Report all lines of the data below that hold the word "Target".

[Dataset excerpts]
....
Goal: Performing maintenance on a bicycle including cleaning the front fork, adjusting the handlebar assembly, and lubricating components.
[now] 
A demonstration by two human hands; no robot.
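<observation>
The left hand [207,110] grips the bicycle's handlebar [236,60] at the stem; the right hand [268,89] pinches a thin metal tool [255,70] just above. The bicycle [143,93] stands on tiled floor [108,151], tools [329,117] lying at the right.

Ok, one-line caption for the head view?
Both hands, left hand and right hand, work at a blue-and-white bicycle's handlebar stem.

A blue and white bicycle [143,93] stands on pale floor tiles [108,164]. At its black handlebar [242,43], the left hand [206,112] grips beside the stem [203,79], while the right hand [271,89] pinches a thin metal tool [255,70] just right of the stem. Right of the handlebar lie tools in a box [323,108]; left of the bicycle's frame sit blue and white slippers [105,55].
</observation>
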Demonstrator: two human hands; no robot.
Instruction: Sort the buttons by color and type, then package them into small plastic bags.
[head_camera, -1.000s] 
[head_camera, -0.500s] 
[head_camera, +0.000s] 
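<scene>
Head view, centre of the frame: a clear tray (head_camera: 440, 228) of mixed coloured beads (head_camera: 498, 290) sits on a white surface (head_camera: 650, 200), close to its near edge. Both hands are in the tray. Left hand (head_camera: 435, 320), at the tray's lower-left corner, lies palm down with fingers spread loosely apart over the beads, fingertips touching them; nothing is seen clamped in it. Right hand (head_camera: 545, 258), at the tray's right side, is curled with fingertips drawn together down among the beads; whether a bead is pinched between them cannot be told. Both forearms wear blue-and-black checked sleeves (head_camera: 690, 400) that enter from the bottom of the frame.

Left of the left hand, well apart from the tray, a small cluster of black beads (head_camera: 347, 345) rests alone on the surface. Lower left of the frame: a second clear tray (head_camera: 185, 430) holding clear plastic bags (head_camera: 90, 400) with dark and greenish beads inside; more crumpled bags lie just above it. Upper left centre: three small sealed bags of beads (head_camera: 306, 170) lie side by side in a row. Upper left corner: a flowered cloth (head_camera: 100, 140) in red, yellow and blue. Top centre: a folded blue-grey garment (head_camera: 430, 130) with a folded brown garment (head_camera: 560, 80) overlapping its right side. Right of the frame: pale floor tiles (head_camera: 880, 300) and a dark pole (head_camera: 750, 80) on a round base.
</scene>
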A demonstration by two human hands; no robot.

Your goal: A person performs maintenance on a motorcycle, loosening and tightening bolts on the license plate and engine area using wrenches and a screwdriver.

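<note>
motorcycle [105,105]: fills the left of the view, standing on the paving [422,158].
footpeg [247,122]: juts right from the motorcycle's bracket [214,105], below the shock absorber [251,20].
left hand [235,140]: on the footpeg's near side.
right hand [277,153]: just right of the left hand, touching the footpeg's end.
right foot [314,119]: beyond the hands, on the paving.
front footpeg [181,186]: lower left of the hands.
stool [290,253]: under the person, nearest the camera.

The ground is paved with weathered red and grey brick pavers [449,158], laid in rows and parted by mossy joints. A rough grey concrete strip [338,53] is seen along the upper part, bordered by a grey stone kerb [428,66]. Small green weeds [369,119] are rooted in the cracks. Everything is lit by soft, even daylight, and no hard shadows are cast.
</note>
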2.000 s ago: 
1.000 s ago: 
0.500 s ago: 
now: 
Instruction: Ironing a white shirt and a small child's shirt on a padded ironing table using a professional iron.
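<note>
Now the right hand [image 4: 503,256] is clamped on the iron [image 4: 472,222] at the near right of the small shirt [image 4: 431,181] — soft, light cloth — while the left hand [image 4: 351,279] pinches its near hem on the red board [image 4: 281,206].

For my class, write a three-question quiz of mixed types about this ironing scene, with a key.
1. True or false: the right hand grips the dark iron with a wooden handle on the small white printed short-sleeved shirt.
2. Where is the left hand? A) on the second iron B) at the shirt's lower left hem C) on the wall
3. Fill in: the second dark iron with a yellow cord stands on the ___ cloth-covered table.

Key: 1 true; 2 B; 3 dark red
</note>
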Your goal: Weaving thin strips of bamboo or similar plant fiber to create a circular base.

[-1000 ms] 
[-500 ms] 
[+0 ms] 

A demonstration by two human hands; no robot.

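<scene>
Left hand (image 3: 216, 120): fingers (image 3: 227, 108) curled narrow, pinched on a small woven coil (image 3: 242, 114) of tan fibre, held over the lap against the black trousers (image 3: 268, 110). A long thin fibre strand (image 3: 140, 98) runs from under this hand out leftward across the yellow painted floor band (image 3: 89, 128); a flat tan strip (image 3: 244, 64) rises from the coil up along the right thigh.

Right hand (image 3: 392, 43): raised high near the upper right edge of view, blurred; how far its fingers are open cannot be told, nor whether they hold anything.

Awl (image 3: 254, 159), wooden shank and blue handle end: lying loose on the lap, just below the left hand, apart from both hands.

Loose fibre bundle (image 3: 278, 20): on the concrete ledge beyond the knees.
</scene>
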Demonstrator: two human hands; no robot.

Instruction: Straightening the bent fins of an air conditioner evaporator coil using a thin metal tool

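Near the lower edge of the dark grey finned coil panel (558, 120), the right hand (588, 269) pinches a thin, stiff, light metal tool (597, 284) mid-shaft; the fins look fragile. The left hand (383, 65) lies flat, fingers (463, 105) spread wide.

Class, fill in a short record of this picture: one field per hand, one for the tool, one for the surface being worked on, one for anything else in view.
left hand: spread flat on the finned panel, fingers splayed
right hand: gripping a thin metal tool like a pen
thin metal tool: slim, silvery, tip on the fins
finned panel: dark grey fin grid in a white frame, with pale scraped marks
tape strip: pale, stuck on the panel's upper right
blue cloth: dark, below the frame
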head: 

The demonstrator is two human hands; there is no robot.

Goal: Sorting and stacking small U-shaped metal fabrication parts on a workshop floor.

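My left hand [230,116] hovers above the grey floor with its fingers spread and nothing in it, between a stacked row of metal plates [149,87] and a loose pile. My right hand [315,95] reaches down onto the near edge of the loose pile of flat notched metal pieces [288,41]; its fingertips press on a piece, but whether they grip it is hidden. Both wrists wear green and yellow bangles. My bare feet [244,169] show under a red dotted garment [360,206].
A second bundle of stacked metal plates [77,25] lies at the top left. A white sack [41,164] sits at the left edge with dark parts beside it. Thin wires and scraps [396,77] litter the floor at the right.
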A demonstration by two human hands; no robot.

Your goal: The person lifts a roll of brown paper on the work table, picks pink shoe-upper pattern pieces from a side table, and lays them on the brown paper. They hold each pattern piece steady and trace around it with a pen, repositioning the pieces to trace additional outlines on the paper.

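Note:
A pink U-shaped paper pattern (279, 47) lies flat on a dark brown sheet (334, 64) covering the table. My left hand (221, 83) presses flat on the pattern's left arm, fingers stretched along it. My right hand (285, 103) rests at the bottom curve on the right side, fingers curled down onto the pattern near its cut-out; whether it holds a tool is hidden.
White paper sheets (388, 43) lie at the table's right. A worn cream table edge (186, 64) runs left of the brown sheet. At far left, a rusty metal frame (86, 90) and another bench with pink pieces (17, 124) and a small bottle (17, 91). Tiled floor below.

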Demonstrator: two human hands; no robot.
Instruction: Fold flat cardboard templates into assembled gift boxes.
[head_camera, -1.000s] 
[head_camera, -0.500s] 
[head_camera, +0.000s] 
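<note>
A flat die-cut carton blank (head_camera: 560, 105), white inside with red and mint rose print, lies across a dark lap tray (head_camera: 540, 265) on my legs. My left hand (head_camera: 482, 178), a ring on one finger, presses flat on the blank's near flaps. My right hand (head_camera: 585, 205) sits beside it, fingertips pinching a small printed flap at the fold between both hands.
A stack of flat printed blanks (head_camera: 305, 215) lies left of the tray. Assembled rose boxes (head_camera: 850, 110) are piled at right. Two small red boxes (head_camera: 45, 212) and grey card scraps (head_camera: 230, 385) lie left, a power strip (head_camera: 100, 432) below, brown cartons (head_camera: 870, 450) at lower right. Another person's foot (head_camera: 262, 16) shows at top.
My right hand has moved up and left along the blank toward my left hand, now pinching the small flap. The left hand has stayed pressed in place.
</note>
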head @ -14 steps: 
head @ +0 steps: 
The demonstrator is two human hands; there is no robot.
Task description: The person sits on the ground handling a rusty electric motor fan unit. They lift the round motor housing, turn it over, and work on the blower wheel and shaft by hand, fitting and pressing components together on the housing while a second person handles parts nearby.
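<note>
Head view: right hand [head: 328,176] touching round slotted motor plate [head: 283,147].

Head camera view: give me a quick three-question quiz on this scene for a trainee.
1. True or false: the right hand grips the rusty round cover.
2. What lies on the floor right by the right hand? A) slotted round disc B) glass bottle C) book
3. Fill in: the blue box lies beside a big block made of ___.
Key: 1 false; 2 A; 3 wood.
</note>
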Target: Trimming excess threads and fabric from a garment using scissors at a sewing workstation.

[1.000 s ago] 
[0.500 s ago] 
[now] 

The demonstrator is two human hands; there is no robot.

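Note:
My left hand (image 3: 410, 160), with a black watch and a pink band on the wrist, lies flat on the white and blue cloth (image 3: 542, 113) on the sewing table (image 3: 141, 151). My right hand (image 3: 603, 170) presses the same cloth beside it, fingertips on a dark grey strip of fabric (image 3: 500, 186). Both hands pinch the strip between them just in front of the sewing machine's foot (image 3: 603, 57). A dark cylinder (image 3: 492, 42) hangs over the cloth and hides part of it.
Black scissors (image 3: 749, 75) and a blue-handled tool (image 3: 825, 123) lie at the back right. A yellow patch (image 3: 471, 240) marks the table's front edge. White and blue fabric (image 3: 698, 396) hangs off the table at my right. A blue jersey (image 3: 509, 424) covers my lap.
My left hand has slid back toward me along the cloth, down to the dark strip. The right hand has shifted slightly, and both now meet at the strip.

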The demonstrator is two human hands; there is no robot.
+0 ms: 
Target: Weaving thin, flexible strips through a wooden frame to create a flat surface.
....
Response:
Target: Trimming excess threads and fabric from a garment using scissors at a sewing workstation.
Target: Weaving thin, flexible strips through a wooden frame to create a flat surface.

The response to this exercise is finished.